DIRECTIONS »
Lines from the beginning of the material below through the line that has "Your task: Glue" are to be reproduced exactly, but pictures are not.

SOURCE MATERIAL »

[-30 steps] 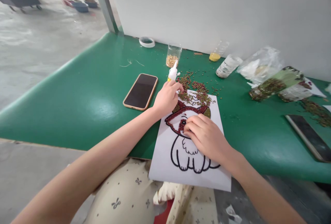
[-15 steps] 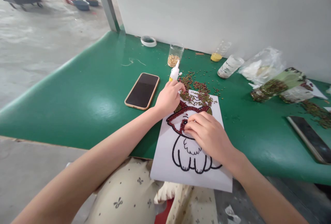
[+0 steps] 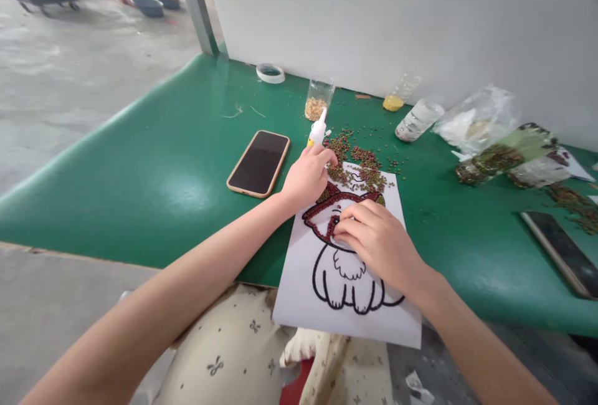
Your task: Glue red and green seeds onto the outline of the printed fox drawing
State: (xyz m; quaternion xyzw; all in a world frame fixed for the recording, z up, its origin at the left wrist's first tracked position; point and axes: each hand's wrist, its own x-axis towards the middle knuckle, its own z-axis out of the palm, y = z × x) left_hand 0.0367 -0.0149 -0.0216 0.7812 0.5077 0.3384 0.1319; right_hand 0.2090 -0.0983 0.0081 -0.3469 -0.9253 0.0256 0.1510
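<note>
Along the upper left edge of a white drawing sheet (image 3: 299, 293), my left hand (image 3: 306, 174) bends its fingers down by a heap of small red and green beans (image 3: 367, 161). Its fingertips are partly hidden. A white glue bottle (image 3: 318, 129) shows just beyond its knuckles, its lower part hidden. My right hand (image 3: 378, 240) lies over the right of the drawn animal's face (image 3: 322, 221), thumb and fingers pinched near the eye. What they hold is too small to make out. Dark red beans fill parts of the head; the body is bare outline.
Left of the sheet lies a phone (image 3: 260, 163); another phone (image 3: 558, 252) is at the right. A clear cup (image 3: 319, 100) with pale grains, a tape roll (image 3: 270, 73), a tipped cup (image 3: 419, 121), a plastic bag (image 3: 479, 118) and a bottle of dark bits (image 3: 488, 165) line the back.
The view has shifted very slightly. Both hands, the sheet and the glue bottle keep their places.
</note>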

FINAL ANSWER »
[-30 steps] 
[-15 steps] 
[+0 steps] 
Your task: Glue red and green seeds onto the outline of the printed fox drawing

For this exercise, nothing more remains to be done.